__What you need to do__: Once you reach the line that holds "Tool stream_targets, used" in the listing below, output it and every line after it through the line that holds "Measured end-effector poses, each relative", word for word.

########################################

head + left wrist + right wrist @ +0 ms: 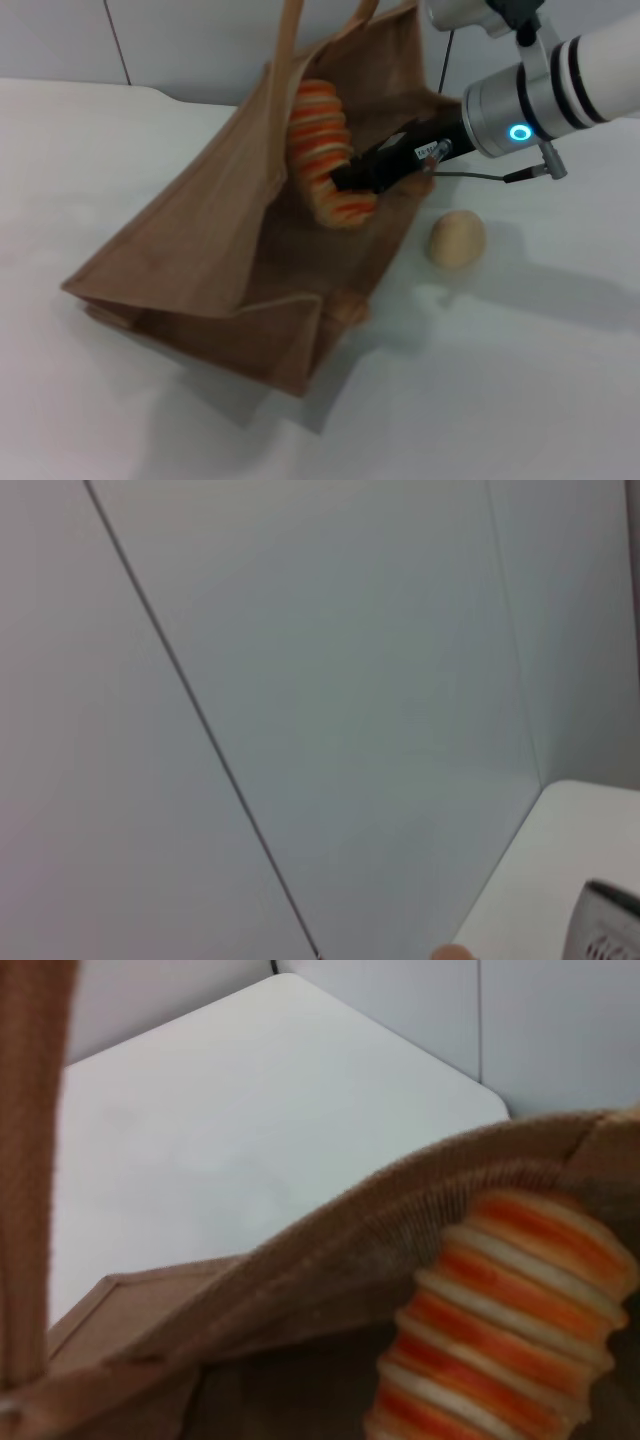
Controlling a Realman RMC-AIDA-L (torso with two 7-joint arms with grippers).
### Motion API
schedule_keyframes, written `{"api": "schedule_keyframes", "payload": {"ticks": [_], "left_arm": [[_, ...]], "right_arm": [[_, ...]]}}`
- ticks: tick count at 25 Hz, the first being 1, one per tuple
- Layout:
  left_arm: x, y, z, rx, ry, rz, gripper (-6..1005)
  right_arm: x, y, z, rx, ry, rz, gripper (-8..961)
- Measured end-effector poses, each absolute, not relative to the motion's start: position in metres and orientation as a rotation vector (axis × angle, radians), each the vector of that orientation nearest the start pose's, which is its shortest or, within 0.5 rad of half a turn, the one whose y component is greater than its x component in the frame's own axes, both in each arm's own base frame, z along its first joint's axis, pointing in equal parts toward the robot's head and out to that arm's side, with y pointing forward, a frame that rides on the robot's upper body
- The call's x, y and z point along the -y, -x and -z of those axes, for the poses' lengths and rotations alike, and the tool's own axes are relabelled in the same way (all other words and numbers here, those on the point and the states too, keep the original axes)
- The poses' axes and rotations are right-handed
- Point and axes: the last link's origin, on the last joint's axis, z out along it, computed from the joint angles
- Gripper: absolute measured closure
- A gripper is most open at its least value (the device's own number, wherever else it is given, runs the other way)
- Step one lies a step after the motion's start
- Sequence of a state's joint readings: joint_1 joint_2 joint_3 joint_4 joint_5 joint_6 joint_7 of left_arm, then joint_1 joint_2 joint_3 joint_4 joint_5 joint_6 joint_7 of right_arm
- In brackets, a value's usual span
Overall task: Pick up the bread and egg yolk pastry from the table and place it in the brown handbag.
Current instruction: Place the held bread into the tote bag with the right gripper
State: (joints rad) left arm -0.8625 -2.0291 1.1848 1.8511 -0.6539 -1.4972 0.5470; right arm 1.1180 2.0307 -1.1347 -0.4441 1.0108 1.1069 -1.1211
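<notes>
Head view: the brown handbag (215, 260) is seen standing on the white bench (520, 390), its mouth gaping toward the camera.
Right end effector (352, 176): it is reached into the mouth of the bag from the right, its black fingers pinched on the bread (322, 150).
Bread: the striped loaf is held on end inside the opening, above the bag's floor, its lower part clamped between the fingers.
Egg yolk pastry (458, 238): it is left on the bench just beside the bag's right wall, apart from the fabric and from the arm.
Handles: one tan loop handle (291, 35) is seen rising past the top of the frame at the bag's rim.
Right wrist view: the burlap rim (330, 1245) is shown close up with the bread (500, 1320) behind it; the bench (250, 1110) and the wall lie beyond. This arm's own fingers are not shown here.
Left wrist view: only wall panels and a corner of the bench (560, 870) are shown.
Left end effector: it is not found in any view.
</notes>
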Motion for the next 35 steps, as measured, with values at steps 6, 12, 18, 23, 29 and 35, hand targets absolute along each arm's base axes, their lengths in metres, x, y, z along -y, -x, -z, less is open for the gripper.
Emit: {"api": "schedule_keyframes", "payload": {"ticks": [6, 12, 18, 23, 29, 35], "left_arm": [[-0.374, -0.025, -0.118, 0.177, 2.392, 0.225, 885], [-0.373, -0.026, -0.118, 0.171, 2.389, 0.229, 885], [-0.375, -0.024, -0.120, 0.180, 2.376, 0.228, 885], [-0.376, -0.023, -0.121, 0.183, 2.371, 0.229, 885], [-0.377, -0.022, -0.121, 0.184, 2.364, 0.232, 885], [-0.379, -0.017, -0.124, 0.202, 2.346, 0.218, 885]], "right_arm": [[-0.445, -0.107, 0.068, -0.707, 2.814, -0.082, 807], [-0.442, -0.102, 0.072, -0.686, 2.842, -0.118, 810], [-0.441, -0.103, 0.072, -0.694, 2.846, -0.117, 789], [-0.441, -0.106, 0.075, -0.725, 2.831, -0.118, 714], [-0.442, -0.105, 0.075, -0.733, 2.826, -0.146, 577], [-0.440, -0.107, 0.075, -0.742, 2.831, -0.141, 367]]}}
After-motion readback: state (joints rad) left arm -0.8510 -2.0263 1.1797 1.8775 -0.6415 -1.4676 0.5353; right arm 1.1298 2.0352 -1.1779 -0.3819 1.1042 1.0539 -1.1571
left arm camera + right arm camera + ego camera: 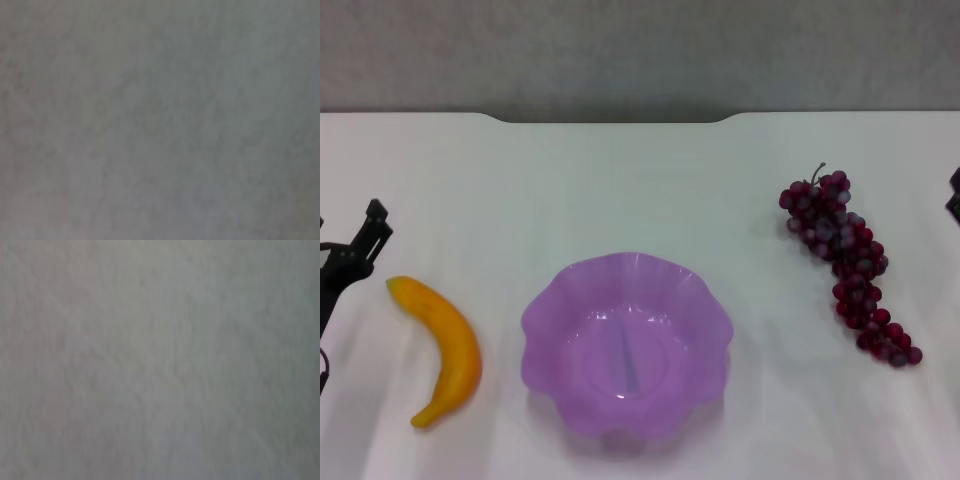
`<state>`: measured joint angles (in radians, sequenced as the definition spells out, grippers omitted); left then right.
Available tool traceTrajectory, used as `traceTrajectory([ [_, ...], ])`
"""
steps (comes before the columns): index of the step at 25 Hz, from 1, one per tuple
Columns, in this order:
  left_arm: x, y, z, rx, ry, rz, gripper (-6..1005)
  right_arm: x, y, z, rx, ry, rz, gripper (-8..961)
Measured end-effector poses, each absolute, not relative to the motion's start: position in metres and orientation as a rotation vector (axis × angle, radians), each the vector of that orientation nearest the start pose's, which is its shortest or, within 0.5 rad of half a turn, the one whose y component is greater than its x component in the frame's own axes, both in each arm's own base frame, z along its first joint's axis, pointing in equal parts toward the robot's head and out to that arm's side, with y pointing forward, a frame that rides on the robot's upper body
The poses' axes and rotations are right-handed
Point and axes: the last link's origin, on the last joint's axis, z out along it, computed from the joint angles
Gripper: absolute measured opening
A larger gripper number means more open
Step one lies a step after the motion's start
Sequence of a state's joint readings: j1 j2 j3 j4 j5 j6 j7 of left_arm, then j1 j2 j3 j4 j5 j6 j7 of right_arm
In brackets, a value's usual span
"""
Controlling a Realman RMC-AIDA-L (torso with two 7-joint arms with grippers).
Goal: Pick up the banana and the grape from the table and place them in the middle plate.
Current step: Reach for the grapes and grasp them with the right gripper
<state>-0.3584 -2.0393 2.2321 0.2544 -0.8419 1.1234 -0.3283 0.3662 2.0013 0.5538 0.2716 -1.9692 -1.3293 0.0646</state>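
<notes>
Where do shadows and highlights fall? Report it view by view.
Head view: even light, faint shadows under the middle plate and banana, small glints on the grape; left end effector and right end effector sit at the side edges. Left wrist view: plain grey, no shadows. Right wrist view: the same.

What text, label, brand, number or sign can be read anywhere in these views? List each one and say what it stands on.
None: no readable text shows in any view.
The banana, the grape, the middle plate and the table carry no print or sticker.
The left gripper at the left edge and the right gripper at the right edge show no marking.
Both wrist views show only a plain grey surface.
</notes>
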Motion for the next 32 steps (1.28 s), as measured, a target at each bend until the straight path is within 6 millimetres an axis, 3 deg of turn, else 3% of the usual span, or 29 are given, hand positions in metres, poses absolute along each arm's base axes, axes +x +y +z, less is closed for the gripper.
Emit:
traceTrajectory([
  [4, -0.331, 0.322, -0.003, -1.511, -0.677, -0.868, 892, 0.32, 0.3, 0.019, -1.484, 0.338, 0.841, 888],
  [8, -0.322, 0.334, -0.007, -1.557, -0.676, -0.87, 891, 0.325, 0.298, 0.017, -1.479, 0.389, 0.842, 888],
  [17, -0.34, 0.334, -0.015, -1.535, -0.823, -0.797, 892, 0.339, 0.321, -0.008, -1.585, 0.586, 0.681, 889],
  [20, -0.343, 0.334, -0.012, -1.507, -0.84, -0.797, 892, 0.353, 0.32, -0.003, -1.536, 0.646, 0.642, 889],
  [25, -0.344, 0.333, -0.013, -1.496, -0.856, -0.806, 891, 0.353, 0.316, 0.001, -1.518, 0.606, 0.639, 889],
  [32, -0.35, 0.33, -0.011, -1.501, -0.861, -0.782, 892, 0.351, 0.331, -0.01, -1.59, 0.71, 0.613, 888],
])
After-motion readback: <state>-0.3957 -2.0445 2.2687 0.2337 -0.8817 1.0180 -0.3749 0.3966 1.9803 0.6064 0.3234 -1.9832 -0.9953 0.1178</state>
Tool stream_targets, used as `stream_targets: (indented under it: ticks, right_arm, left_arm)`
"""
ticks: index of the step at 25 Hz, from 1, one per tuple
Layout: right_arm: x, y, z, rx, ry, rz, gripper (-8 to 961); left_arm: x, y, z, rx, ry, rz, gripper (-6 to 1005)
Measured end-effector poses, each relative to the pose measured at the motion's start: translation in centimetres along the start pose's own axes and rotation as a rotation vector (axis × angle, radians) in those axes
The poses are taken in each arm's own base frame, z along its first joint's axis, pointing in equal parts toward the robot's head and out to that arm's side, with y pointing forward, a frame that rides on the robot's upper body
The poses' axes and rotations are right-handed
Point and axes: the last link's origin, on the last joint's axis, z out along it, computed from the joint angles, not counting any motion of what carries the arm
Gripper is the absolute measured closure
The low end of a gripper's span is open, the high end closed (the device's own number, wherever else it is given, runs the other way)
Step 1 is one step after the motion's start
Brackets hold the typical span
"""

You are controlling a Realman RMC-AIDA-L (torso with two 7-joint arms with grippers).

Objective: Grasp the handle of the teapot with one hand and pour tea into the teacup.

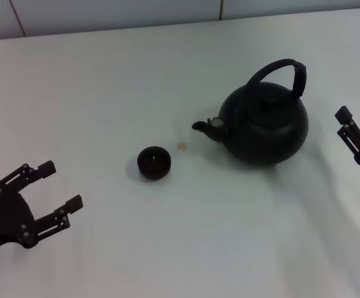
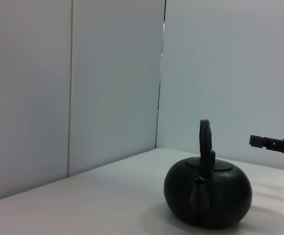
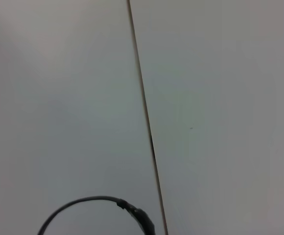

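The matte-black teapot [image 1: 265, 124] stands upright on the white table, right of centre, its spout [image 1: 206, 126] pointing left toward the teacup [image 1: 153, 162]. Its arched black handle [image 1: 283, 76] rises over the top; the handle's arc also shows in the right wrist view [image 3: 107, 208], and the pot shows in the left wrist view [image 2: 208, 191]. The small black teacup sits to the left of the spout, with a small amber drop [image 1: 182, 146] on the table between them. My left gripper [image 1: 61, 192] is open at the lower left. My right gripper [image 1: 359, 113] is open at the right edge, beside the teapot, apart from it.
The white table [image 1: 167, 74] ends at a pale panelled wall [image 1: 105, 12] at the back. The right gripper's fingertip [image 2: 259, 142] shows beyond the pot in the left wrist view.
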Motion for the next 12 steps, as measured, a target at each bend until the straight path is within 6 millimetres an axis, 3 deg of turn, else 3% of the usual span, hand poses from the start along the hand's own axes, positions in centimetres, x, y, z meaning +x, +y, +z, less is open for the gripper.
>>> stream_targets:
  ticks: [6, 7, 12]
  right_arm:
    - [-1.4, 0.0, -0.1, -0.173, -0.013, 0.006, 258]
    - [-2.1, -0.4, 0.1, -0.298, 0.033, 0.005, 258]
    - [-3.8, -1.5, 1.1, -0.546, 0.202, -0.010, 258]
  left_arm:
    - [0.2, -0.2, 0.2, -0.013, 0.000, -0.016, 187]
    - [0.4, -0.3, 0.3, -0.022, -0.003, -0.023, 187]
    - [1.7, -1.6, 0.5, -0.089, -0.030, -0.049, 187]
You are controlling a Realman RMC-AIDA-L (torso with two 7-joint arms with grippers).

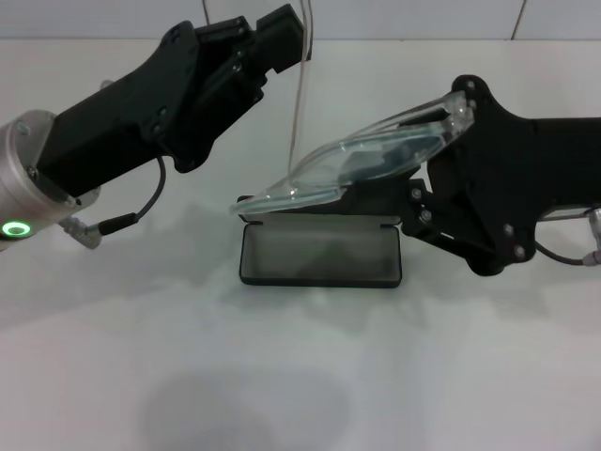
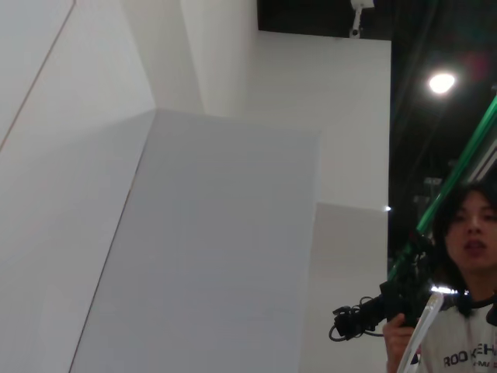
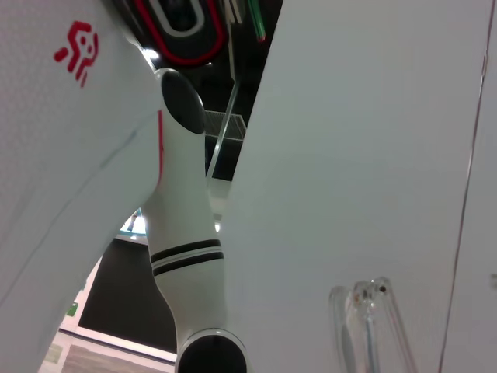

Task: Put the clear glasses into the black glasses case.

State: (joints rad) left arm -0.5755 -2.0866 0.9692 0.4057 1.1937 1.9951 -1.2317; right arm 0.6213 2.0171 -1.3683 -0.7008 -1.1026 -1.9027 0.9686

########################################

__Response to this exercise__:
Tool stream_targets, used as `stream_targets: (indented under it: ticks, right_arm, left_arm)`
"""
ticks: index of the step at 25 Hz, from 1, one per tuple
Layout: right_arm: x, y, z, rx, ry, rz, gripper (-8 to 961); left_arm: x, y, z, rx, ry, rz, gripper (-6 to 1005)
Measured end-effector poses, each relative to the pose measured at the motion's start: translation in centimetres along the start pose's own axes and rotation as a rotation vector (axis × angle, radians) in those axes

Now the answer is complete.